For months I struggled alone to understand this new architecture, supported only by equally lost question-askers on Stack Overflow and the Apache mailing lists.
This idea of multiple machines controlled by a single, central machine, all doing work together, seemed important and novel. But I didn’t receive any more context on Hadoop at work—my team members were as new to distributed computing as I was. We spent months recreating the star schemas we’d so laboriously put together in Oracle, and countless hours trying to get HDFS, Hive, and Pig to do what we’d previously done in a relational setting. As an analyst, I was on my own, running Hive queries and finding the new data in HDFS. For months I struggled alone to understand this new architecture, supported only by equally lost question-askers on Stack Overflow and the Apache mailing lists.

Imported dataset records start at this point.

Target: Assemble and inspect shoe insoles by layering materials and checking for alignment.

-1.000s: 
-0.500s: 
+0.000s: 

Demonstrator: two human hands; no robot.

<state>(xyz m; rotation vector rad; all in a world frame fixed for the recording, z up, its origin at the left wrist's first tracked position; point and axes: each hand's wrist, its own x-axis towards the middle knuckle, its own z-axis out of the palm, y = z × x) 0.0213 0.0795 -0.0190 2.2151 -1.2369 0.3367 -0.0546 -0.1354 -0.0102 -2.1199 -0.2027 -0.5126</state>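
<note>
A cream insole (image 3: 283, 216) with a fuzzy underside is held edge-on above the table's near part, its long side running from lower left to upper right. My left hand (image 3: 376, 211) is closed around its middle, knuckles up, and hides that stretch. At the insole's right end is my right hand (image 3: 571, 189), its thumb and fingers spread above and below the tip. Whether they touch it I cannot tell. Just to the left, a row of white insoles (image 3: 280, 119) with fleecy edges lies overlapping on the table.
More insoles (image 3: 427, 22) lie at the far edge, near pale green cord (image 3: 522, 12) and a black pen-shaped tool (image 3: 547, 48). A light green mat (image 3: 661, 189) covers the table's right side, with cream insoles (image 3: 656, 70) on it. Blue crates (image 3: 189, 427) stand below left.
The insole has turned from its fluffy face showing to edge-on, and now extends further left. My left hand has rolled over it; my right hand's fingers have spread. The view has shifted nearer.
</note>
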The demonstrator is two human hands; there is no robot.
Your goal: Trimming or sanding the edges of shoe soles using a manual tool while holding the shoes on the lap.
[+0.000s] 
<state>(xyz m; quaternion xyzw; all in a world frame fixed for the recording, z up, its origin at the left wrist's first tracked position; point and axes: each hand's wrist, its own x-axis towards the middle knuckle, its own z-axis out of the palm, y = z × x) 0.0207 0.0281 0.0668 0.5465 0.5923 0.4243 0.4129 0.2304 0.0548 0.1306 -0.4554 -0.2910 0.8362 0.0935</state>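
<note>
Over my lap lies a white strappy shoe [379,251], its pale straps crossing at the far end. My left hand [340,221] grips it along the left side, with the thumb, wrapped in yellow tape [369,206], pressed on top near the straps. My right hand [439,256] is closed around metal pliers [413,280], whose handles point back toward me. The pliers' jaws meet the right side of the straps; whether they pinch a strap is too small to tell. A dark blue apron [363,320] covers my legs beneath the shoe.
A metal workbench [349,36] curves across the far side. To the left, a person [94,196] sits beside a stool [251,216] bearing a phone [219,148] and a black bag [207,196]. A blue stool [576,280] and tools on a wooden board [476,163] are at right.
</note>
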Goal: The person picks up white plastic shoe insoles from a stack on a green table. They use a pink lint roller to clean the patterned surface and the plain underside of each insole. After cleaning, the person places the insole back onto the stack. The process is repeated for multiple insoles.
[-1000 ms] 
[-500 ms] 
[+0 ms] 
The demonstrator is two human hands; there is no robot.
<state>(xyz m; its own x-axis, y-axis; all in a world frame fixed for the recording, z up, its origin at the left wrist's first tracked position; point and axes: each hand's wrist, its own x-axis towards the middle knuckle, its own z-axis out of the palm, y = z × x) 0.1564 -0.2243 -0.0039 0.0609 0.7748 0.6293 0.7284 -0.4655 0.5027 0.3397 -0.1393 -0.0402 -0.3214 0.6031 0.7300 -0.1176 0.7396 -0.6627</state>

We weren’t leveraging the power of Hadoop effectively. The benefit of the MapReduce paradigm is that you can do a large amount of computations quickly, but you need to have a small number of large files, otherwise your parallel processes start to become inefficient on distributed systems. When you migrate your data from relational databases, you also lose something powerful: the ability to query things very quickly to get answers. Optimizing Hive queries, which are really SQL syntax transpiled to Java methods, requires a different programming paradigm than traditional relational SQL queries. But in order to know this, you’d have to understand the assumptions under which Hadoop operates, and how the relational databases that came before it were different. You’d also need to understand the use cases of each.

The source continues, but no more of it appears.